(Supplied data begins)
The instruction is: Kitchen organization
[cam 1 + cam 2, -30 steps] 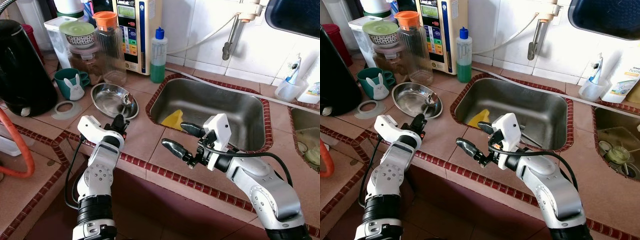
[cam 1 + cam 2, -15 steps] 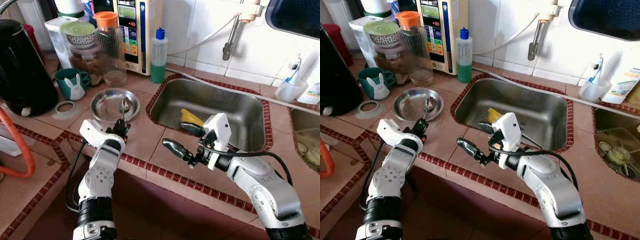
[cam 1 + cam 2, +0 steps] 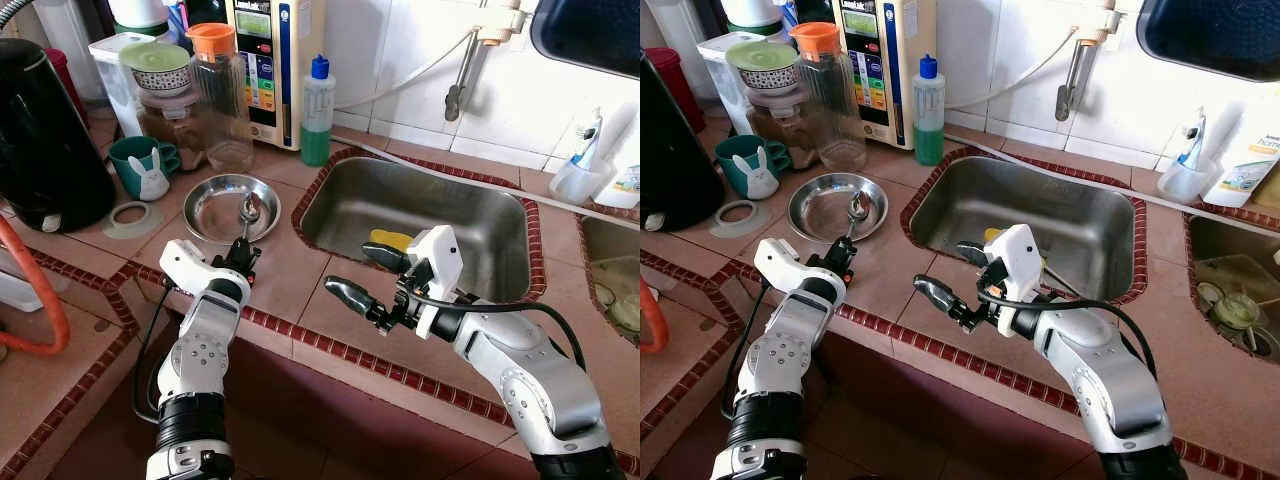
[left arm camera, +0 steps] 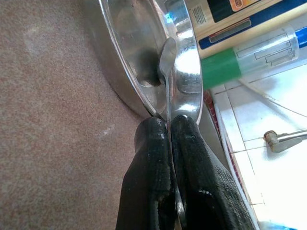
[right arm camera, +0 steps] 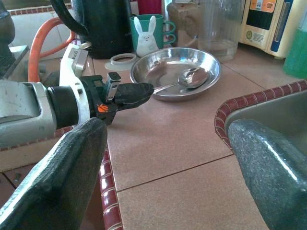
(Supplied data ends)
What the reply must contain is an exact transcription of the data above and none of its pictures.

The instruction is: Kitchen organization
[cam 1 + cam 2, -30 steps] 
[cam 1 + cam 2, -15 steps] 
[cam 1 + cam 2, +0 steps] 
[left arm camera, +0 steps] 
[right arm camera, +0 steps] 

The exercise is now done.